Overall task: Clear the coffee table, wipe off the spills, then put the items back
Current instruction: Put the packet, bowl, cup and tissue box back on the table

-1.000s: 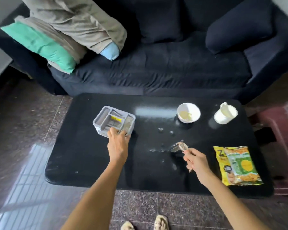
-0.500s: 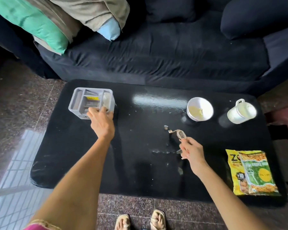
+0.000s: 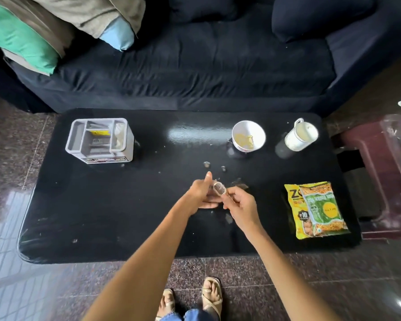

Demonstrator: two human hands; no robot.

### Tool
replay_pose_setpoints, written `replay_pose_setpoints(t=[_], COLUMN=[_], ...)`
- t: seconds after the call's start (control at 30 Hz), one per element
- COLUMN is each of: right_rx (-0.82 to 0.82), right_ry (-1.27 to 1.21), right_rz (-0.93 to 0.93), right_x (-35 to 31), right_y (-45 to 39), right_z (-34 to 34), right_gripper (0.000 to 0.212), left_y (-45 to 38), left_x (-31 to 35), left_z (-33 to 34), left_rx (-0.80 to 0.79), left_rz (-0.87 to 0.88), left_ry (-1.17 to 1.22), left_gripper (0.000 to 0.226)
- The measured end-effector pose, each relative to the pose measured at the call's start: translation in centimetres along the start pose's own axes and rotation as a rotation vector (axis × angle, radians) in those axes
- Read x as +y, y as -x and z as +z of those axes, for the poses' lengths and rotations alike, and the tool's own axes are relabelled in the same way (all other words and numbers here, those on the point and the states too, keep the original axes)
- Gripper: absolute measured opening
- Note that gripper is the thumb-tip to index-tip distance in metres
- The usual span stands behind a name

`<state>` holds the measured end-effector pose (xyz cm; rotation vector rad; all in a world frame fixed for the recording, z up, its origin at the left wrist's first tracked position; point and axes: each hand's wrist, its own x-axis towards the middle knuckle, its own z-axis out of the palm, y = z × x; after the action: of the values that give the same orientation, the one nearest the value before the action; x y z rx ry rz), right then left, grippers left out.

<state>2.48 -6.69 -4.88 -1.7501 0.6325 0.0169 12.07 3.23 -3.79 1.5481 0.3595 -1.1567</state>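
Over the middle of the black coffee table (image 3: 102, 216), my right hand (image 3: 240, 205) pinches a small wristwatch-like metal item (image 3: 219, 188). My left hand (image 3: 200, 194) is right beside it, thumb up and fingers stretched under the item; I cannot tell if it grips. A grey plastic organizer (image 3: 100, 140) stands at the table's far left. A white bowl (image 3: 248, 137) with yellowish residue and a white mug (image 3: 300, 135) stand at the far right. Two snack packets (image 3: 317, 209) lie at the near right. Small spill drops (image 3: 206, 163) and crumbs dot the middle.
A dark blue sofa (image 3: 195, 72) runs along the table's far side, with green, beige and blue pillows (image 3: 21, 35) at its left end. A maroon plastic stool (image 3: 384, 172) stands to the right of the table. My sandalled feet (image 3: 211, 295) are at the near edge.
My left hand has let go of the grey organizer, which stays at the far left, and moved right to meet my right hand at the small metal item.
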Motion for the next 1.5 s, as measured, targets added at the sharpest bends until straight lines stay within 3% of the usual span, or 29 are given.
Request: replay_pose_setpoints(t=[0.1, 0.23, 0.43, 0.57, 0.77, 1.0, 1.23, 1.5], right_rx=[0.057, 0.149, 0.18, 0.191, 0.277, 0.394, 0.325, 0.263], right_ry=[0.186, 0.212, 0.087, 0.109, 0.182, 0.288, 0.581, 0.885], right_rz=[-0.081, -0.136, 0.057, 0.212, 0.323, 0.363, 0.405, 0.305], right_x=[1.6, 3.0, 3.7, 5.3, 7.8, 9.2, 8.5, 7.7], right_y=[1.4, 2.9, 3.8, 4.2, 4.9, 4.5, 4.9, 5.6], right_z=[-0.5, -1.5, -2.7, -4.0, -5.7, -6.7, -7.8, -8.5], right_gripper=[0.011, 0.004, 0.007, 0.009, 0.012, 0.02, 0.036, 0.051], left_y=[-0.3, -0.2, -1.1, -2.1, -3.9, -6.3, -7.5, -7.3], left_x=[0.4, 0.6, 1.6, 1.5, 0.7, 1.2, 1.5, 1.1], left_z=[0.1, 0.8, 2.3, 4.3, 8.3, 11.3, 13.1, 12.4], left_rx=[0.052, 0.001, 0.164, 0.213, 0.236, 0.246, 0.291, 0.319], left_rz=[0.09, 0.163, 0.269, 0.356, 0.412, 0.485, 0.516, 0.568], left_ry=[0.153, 0.159, -0.016, -0.33, -0.554, -0.689, -0.839, -0.877], left_gripper=[0.016, 0.013, 0.003, 0.02, 0.004, 0.005, 0.008, 0.022])
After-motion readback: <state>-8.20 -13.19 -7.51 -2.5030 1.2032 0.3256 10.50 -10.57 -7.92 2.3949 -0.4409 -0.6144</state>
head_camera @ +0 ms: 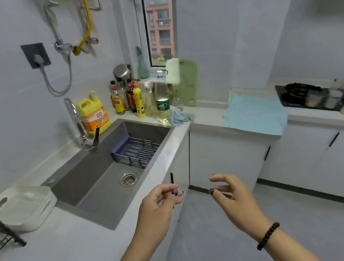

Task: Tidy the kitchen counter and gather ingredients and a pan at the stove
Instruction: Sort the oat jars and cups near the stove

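Left hand point(161, 203), lower centre: I hold it empty, fingers loosely curled. Right hand point(232, 194), beside it: likewise empty, free to reach. Sauce bottles point(125, 99), centre frame: massed on the worktop point(205, 116) corner behind the sink point(99, 172). Stove point(303, 95), far right: no pan visible.

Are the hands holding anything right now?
No. The left hand and right hand are both empty, fingers loosely curled in the air in front of the sink.
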Available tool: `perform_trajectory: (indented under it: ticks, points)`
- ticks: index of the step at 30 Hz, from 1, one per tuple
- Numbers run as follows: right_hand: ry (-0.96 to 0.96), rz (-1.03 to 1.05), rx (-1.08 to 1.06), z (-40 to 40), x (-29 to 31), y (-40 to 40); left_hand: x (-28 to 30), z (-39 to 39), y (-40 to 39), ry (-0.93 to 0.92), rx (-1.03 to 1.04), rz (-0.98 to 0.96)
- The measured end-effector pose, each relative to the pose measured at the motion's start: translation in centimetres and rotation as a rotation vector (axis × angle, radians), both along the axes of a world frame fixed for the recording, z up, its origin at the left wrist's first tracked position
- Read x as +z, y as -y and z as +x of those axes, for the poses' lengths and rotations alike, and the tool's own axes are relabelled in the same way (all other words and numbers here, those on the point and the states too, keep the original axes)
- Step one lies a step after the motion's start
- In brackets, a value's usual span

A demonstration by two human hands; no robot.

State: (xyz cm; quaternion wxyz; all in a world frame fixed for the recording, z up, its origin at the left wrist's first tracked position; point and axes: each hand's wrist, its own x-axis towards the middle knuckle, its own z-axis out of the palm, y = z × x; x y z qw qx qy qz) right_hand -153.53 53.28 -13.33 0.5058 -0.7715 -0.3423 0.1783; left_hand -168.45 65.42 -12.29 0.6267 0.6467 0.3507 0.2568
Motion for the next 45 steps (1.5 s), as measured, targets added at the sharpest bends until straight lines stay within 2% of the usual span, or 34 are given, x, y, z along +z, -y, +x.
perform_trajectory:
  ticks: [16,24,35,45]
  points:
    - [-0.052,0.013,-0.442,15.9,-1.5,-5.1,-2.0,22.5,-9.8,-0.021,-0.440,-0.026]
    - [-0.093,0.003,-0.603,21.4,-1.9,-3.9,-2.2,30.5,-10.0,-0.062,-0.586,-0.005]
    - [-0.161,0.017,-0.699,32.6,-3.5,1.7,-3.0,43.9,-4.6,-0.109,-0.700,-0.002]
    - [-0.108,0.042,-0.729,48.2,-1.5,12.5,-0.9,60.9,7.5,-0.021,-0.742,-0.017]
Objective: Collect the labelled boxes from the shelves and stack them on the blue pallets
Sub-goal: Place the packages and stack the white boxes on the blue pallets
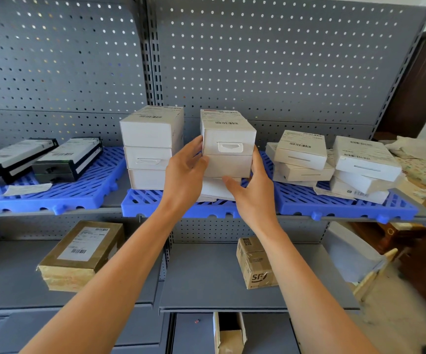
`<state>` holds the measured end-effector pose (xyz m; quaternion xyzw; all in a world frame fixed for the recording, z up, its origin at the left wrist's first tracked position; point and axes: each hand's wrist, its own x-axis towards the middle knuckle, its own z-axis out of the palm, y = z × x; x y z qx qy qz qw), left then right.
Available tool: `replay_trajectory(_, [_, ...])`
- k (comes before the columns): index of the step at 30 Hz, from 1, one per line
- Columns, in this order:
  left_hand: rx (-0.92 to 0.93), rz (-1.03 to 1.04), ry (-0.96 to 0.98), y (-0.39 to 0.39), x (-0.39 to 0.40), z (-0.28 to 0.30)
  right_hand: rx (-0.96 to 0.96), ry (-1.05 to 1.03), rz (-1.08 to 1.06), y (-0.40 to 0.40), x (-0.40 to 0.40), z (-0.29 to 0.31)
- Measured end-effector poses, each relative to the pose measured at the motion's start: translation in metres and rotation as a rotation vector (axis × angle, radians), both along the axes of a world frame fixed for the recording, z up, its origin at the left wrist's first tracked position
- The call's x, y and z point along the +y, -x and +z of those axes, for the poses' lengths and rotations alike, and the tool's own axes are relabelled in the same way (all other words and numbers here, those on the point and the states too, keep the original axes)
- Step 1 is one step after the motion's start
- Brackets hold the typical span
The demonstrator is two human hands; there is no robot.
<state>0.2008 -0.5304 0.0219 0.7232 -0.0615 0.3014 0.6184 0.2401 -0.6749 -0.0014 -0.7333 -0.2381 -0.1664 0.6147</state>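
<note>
- White labelled box [228, 134] sits on top of a second white box [228, 166], both over the middle blue pallet [155, 198] on the upper shelf
- left hand [185, 169] grips the left side of that pair, fingers curled against it
- right hand [249, 185] holds the lower box from the right, thumb under its front edge
- stack of three white boxes [150, 146] stands just beside, to the left
- brown parcel [79, 254] and small carton [256, 264] lie on the lower shelf
</note>
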Motion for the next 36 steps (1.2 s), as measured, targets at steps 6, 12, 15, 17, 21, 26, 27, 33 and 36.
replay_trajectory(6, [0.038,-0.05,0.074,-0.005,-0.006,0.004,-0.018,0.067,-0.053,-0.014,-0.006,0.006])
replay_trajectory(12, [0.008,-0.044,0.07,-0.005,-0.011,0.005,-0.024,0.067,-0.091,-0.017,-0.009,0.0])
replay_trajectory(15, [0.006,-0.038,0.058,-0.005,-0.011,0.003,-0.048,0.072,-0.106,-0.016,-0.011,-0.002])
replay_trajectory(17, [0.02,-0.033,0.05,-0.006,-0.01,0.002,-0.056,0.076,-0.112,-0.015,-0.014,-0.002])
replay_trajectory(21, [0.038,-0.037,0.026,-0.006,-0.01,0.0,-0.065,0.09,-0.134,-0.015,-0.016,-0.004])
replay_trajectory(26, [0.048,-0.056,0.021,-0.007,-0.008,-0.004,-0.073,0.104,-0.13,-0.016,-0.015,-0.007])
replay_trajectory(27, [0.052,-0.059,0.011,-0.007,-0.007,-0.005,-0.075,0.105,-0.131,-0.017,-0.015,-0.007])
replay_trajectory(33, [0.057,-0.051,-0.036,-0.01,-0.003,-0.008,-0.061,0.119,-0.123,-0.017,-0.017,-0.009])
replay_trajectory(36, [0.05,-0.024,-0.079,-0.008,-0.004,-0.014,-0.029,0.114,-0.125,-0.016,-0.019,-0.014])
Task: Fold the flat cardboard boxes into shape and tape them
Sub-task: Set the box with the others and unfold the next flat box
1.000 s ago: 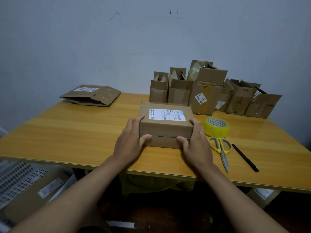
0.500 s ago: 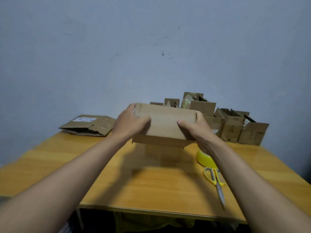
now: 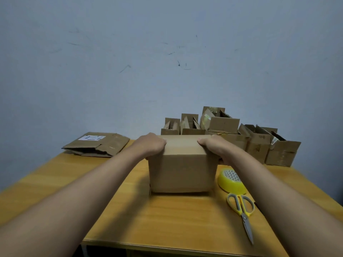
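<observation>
A brown cardboard box (image 3: 182, 171) stands upright on the wooden table (image 3: 167, 219), its plain broad face toward me. My left hand (image 3: 151, 144) grips its top left corner and my right hand (image 3: 213, 145) grips its top right corner, fingers curled over the top edge. A yellow tape roll (image 3: 232, 180) lies just right of the box. Yellow-handled scissors (image 3: 241, 210) lie in front of the roll, blades pointing toward me.
Several folded boxes with open flaps (image 3: 256, 143) stand in a row along the back wall behind the held box. A stack of flat cardboard boxes (image 3: 96, 144) with a white label lies at the table's back left corner.
The box went from lying flat, label up, to being lifted and turned. It now stands on the table on edge. Both hands stayed on its ends throughout.
</observation>
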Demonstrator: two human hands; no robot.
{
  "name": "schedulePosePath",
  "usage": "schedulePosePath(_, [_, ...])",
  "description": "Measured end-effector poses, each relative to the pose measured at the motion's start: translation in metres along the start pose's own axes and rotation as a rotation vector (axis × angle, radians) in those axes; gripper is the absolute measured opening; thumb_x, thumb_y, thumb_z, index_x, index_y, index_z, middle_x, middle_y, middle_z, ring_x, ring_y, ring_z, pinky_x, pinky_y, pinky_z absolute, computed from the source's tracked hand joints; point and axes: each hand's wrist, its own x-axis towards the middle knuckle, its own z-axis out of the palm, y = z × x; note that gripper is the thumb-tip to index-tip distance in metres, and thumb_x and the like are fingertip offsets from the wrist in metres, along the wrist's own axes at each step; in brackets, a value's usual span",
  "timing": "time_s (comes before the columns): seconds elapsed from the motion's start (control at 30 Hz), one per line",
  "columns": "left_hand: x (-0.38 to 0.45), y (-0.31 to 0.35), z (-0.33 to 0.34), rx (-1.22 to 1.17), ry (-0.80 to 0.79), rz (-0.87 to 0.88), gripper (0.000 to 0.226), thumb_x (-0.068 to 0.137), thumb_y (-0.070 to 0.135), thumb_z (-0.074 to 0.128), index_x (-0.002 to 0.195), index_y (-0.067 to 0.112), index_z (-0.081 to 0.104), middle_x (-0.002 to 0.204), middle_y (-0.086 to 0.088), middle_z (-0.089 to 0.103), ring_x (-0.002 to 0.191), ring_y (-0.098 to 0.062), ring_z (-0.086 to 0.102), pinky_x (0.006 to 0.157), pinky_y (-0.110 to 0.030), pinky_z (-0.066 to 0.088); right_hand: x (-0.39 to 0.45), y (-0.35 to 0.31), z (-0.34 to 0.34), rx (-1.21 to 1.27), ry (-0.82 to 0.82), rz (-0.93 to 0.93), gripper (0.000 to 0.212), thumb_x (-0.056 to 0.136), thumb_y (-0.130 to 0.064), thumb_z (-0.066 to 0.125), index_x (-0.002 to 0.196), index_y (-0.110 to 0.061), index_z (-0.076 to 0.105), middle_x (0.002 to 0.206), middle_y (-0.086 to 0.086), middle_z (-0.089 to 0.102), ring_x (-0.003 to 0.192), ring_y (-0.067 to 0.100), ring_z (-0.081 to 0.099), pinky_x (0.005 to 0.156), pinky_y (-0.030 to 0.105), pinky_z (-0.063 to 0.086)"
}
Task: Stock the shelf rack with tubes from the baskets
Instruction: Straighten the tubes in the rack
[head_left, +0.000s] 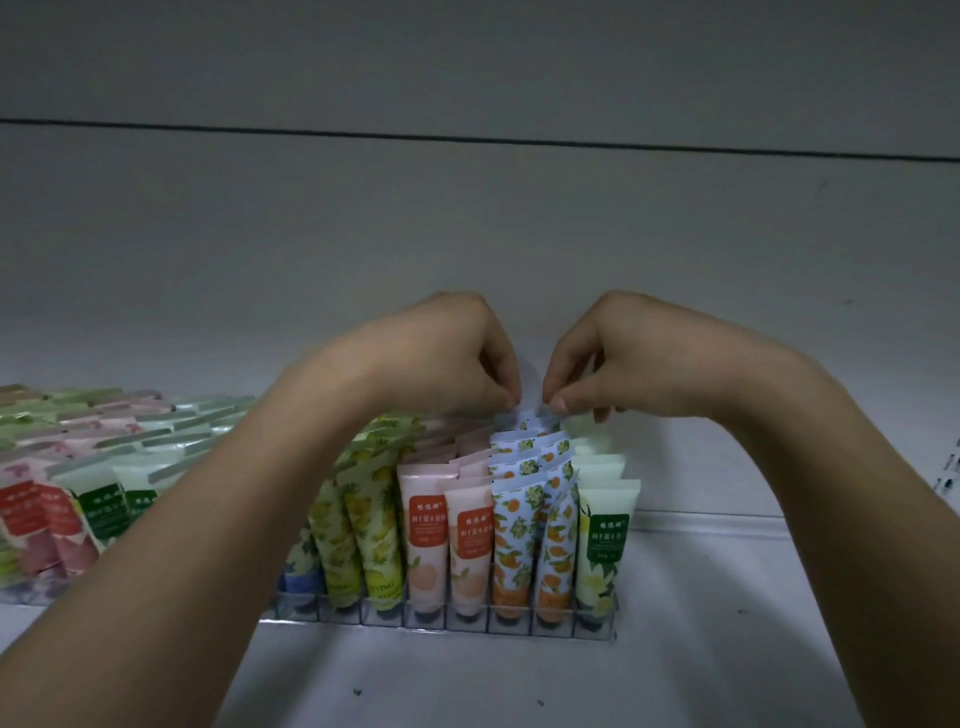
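Observation:
A clear rack (519, 626) on the white shelf holds rows of upright cream tubes: yellow lemon (374, 535), pink peach (426, 530), blue-white orange-print tubes (511, 540) and pale green tubes (605, 540). Both hands reach over the back of the rack. My left hand (457, 353) and my right hand (613, 353) each pinch the crimped top of a rear orange-print tube (530, 418) between thumb and fingers. The lower part of that tube is hidden behind the rows in front.
More tubes in red, pink and green (93, 467) fill the rack's left part, behind my left forearm. The white shelf surface (753, 597) extends to the right and front. A grey back panel (467, 234) rises behind. No basket is in view.

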Motion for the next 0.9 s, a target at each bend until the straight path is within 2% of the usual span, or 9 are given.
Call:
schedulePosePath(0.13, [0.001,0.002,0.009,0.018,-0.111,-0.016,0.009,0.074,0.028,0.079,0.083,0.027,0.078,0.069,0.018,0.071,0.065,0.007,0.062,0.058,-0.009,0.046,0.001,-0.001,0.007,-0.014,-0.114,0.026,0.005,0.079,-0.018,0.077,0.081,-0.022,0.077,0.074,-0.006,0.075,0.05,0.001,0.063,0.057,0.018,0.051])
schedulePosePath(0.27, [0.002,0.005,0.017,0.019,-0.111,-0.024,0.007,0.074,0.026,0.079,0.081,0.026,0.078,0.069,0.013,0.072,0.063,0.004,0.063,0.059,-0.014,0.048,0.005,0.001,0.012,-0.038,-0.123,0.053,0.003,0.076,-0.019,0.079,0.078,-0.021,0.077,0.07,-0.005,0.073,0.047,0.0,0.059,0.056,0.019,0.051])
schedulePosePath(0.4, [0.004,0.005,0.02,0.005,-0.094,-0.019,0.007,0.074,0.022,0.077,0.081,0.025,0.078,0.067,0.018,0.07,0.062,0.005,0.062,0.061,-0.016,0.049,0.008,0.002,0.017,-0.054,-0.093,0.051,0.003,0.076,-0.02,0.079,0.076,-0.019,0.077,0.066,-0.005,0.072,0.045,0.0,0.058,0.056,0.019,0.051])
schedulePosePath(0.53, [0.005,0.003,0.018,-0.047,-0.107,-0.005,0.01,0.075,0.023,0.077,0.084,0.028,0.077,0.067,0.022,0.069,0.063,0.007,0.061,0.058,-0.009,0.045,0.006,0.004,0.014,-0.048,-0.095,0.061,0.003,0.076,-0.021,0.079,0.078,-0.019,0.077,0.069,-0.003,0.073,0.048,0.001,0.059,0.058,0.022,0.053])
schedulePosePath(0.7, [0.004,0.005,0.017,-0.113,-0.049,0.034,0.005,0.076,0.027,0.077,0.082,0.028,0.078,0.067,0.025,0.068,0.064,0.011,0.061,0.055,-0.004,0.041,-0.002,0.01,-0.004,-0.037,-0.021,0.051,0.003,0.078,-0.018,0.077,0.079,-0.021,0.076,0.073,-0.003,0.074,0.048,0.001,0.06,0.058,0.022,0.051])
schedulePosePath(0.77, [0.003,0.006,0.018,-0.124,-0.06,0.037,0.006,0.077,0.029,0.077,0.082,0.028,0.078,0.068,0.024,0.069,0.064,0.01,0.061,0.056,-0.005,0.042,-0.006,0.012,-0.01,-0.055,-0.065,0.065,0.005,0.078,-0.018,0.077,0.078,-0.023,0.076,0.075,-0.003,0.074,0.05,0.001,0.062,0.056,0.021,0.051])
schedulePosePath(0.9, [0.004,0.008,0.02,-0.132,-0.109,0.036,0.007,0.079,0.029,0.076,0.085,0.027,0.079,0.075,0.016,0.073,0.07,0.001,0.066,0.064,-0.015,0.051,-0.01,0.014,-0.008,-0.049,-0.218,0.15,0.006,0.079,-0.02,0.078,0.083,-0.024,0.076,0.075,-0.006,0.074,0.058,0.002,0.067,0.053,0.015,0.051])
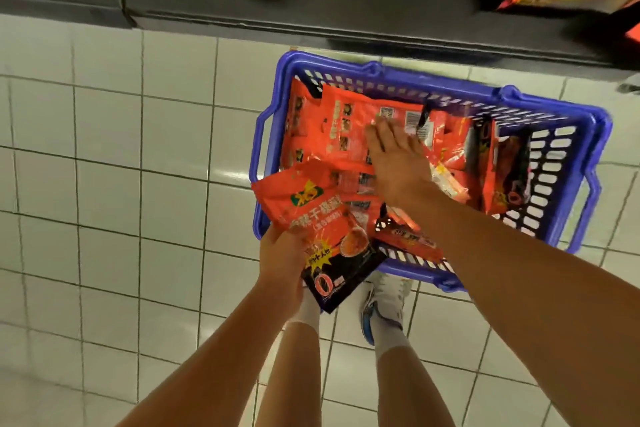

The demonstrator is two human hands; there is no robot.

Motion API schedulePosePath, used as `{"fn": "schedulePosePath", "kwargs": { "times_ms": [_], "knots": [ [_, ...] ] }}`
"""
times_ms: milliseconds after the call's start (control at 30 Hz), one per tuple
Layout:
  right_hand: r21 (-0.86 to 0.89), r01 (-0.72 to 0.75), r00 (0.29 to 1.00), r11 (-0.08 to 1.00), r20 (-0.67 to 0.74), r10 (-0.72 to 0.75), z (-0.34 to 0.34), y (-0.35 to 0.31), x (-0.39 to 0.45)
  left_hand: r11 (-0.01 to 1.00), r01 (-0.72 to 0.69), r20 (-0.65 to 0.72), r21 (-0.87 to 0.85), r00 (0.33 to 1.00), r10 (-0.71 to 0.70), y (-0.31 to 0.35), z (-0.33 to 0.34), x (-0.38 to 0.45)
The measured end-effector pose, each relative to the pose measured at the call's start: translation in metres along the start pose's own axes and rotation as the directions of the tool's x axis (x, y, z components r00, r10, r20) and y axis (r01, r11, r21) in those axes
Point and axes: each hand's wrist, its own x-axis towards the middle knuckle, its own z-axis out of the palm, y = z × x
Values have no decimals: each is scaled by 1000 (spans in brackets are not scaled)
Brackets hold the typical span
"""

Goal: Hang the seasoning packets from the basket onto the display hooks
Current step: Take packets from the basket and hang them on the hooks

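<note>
Head view, left hand (281, 262) gripping packet (320, 218), basket (571, 163) packets blurred.

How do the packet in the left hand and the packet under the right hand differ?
The held packet is gripped by the left hand above the basket's near corner; the basket packet lies inside the basket under the open right hand. The held packet shows its printed front, red above and black below; the basket packet shows its back, with a barcode. Both are red seasoning packets.
</note>
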Motion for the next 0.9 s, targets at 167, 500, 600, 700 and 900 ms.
{"fn": "schedulePosePath", "kwargs": {
  "times_ms": [167, 500, 600, 700, 900],
  "knots": [
    [333, -146, 977, 931, -97, 188, -37, 10, -25, 998, 19, 33, -58, 999, -17, 16, -5, -14],
    [996, -79, 971, -39, 85, 222, -228, 24, -186, 983, -119, 310, -143, 937, 159, 115, 14, -145],
    [1000, 9, 969, -4, -7, 248, -308, 11, -242, 969, -216, 340, -117, 908, 244, 167, 11, -212],
    [991, 101, 959, 87, -120, 256, -392, -6, -300, 932, -332, 327, -146, 873, 362, 221, 2, -293],
    [909, 341, 874, 241, -401, 276, -556, -53, -410, 789, -579, 374, -205, 699, 610, 317, -30, -458]
  ]
}}
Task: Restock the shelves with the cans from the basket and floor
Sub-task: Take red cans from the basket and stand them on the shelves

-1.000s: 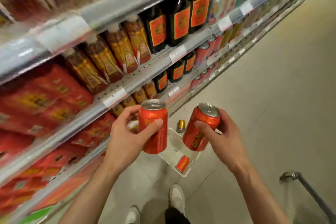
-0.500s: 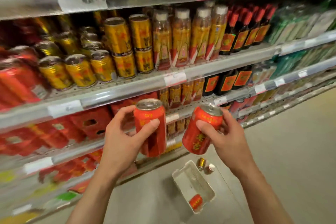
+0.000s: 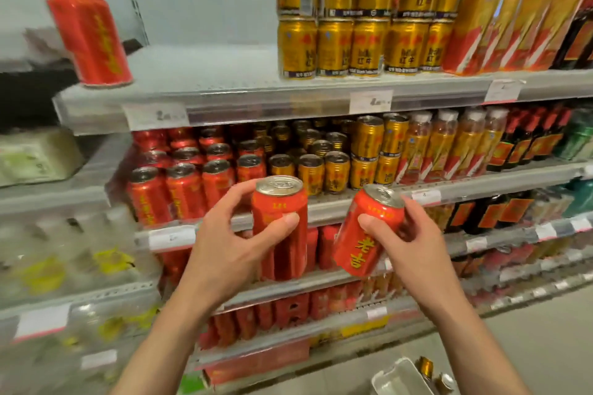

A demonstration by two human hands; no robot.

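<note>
At shelf front, left hand (image 3: 224,253) grips one upright red can (image 3: 279,228), right hand (image 3: 414,245) grips a second, tilted red can (image 3: 369,231); neither shelved yet. Middle shelf (image 3: 337,207) already holds red rows. Basket (image 3: 398,378) low right, gold can (image 3: 425,367) beside it: more left.

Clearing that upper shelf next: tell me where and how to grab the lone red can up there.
Grip the lone red can round its middle from the front right, where the shelf beside it is bare. It appears tilted, so wrap fingers fully.
</note>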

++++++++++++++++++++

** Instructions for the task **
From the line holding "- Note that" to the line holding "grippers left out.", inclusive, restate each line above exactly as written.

** The answer **
- Note that gripper is the thumb-tip to index-tip distance in metres
- The usual span stands behind a name

`<state>` holds the measured end-effector pose (xyz cm; rotation vector rad; all in a world frame fixed for the recording, z up, its origin at the left wrist's first tracked position; point and axes: each hand's wrist, its own x-axis towards the middle knuckle, its own z-axis out of the palm, y = z × x; after the action: of the values that give the same orientation, the one nearest the value before the action; x y z rx ry rz), right then left, grippers left out.

No further output is required here.